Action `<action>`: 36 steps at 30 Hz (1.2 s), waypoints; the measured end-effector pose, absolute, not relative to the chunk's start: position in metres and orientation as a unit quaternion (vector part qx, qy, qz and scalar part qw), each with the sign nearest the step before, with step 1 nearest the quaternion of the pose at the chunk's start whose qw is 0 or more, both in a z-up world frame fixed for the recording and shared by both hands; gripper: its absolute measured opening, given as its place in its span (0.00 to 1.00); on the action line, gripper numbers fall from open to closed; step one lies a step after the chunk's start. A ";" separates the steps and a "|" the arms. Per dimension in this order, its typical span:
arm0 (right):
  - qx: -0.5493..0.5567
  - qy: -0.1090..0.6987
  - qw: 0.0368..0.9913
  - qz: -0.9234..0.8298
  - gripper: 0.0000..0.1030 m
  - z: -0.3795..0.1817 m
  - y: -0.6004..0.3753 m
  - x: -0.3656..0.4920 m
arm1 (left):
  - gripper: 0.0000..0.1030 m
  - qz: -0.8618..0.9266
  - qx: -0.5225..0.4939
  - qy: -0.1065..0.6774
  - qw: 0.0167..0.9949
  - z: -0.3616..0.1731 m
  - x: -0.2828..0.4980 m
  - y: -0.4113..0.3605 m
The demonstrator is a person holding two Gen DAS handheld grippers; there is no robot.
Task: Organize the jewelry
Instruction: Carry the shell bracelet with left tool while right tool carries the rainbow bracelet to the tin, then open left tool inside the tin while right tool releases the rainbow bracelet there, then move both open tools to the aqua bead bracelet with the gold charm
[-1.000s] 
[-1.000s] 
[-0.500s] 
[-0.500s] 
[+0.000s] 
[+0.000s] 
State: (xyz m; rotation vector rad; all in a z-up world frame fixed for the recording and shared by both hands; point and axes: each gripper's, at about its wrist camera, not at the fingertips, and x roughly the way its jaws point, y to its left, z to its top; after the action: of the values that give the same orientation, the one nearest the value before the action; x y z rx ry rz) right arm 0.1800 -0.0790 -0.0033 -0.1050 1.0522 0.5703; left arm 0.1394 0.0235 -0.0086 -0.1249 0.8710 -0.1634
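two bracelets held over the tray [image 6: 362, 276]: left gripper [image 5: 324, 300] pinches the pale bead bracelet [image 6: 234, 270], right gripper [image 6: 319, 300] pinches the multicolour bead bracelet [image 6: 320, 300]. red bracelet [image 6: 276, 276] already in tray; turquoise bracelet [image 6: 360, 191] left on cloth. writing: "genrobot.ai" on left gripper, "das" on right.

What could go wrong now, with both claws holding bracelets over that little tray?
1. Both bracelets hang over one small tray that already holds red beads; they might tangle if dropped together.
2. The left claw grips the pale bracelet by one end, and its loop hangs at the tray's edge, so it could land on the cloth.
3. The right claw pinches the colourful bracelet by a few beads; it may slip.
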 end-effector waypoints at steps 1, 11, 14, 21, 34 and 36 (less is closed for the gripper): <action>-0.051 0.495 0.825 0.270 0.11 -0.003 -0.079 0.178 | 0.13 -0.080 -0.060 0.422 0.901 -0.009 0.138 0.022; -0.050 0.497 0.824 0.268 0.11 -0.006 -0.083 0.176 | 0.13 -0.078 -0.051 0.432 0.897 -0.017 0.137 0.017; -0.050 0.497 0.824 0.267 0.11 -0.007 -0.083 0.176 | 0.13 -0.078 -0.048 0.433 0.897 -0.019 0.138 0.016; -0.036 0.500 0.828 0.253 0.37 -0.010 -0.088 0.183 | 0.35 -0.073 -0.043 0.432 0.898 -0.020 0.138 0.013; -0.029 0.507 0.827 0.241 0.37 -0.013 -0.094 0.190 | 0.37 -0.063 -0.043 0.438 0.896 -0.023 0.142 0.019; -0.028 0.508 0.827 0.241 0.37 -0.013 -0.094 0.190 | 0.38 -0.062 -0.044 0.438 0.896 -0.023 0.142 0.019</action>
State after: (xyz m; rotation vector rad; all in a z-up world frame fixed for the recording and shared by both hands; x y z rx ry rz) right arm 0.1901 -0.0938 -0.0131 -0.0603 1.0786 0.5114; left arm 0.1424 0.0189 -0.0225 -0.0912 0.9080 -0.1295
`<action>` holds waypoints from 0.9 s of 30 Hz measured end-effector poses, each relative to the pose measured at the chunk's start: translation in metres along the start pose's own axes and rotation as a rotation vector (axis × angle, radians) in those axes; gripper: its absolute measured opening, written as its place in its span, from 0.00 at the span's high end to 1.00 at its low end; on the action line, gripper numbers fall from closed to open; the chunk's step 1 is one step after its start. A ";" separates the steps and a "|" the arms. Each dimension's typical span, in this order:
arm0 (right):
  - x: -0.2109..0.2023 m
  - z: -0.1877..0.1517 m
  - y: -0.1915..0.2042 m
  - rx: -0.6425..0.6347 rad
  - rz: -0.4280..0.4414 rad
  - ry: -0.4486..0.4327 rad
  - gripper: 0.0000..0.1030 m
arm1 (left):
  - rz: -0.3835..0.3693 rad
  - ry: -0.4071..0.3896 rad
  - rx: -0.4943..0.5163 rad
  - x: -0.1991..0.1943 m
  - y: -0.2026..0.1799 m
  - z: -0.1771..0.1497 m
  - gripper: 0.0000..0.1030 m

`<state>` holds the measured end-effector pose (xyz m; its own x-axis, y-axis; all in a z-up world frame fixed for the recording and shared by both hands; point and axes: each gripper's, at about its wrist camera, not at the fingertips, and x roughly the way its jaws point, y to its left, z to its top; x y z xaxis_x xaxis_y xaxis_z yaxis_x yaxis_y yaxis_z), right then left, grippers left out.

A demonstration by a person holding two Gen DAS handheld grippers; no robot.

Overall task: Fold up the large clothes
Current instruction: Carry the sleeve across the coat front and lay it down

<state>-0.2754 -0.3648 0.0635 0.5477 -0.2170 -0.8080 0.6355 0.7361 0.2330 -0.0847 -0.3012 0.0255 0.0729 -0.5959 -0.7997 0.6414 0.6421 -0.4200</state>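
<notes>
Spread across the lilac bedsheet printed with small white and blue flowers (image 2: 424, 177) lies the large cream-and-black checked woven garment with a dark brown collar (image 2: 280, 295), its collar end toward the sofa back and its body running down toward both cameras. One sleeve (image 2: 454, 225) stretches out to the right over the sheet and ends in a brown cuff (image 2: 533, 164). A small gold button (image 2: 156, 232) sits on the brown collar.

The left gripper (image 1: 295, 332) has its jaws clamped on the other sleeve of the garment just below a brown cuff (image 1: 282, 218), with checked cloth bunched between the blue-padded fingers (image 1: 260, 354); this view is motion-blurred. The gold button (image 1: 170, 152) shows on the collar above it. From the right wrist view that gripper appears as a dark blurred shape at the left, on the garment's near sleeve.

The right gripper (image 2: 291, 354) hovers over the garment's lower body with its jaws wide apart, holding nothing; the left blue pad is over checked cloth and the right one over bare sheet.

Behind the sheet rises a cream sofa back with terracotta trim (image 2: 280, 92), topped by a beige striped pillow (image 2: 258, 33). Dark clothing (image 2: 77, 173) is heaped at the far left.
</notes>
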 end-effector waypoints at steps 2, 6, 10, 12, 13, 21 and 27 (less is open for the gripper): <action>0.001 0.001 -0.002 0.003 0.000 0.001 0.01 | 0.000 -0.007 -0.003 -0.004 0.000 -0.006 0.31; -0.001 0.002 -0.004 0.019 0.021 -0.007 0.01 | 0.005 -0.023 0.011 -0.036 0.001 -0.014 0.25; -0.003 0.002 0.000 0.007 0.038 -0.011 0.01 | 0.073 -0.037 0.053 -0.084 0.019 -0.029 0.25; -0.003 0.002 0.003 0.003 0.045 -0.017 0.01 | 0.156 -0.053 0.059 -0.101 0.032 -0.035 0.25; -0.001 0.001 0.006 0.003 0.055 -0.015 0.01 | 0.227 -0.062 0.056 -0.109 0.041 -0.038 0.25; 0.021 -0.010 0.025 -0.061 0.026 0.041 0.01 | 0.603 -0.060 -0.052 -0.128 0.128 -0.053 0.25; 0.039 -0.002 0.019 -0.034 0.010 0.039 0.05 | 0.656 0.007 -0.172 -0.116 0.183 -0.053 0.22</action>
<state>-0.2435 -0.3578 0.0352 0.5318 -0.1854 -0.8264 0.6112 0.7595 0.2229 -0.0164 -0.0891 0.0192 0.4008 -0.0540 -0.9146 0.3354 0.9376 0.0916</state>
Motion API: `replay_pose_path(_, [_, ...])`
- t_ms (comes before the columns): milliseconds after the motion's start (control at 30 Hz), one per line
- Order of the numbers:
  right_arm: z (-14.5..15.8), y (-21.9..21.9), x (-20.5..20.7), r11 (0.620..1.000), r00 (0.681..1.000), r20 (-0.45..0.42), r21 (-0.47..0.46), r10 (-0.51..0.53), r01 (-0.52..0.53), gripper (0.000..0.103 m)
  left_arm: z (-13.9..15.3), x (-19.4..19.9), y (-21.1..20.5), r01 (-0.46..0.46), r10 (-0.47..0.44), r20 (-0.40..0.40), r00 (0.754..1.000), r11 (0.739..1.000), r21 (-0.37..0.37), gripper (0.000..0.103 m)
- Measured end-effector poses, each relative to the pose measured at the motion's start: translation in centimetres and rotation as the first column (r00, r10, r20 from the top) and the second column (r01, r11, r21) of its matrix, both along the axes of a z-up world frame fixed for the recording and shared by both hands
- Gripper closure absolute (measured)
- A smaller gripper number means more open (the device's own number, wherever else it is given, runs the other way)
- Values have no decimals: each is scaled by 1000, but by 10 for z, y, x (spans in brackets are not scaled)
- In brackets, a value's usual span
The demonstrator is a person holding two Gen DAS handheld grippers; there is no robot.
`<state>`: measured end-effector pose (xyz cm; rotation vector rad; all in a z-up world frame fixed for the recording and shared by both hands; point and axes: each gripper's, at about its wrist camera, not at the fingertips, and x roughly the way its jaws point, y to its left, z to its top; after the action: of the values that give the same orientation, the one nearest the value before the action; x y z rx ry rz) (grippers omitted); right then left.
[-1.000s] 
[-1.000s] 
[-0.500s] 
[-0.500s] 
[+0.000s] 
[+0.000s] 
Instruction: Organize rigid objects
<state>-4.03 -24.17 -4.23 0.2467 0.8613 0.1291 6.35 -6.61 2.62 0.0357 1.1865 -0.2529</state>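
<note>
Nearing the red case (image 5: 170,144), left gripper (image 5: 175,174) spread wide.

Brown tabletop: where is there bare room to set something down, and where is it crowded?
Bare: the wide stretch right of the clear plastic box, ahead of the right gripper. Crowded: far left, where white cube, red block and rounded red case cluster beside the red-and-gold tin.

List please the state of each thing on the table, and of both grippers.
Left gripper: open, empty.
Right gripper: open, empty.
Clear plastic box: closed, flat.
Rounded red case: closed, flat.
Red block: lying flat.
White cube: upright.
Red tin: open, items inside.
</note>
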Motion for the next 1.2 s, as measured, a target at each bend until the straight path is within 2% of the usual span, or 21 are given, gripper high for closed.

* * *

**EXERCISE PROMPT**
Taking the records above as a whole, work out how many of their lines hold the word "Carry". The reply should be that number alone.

**RESPONSE AREA**
2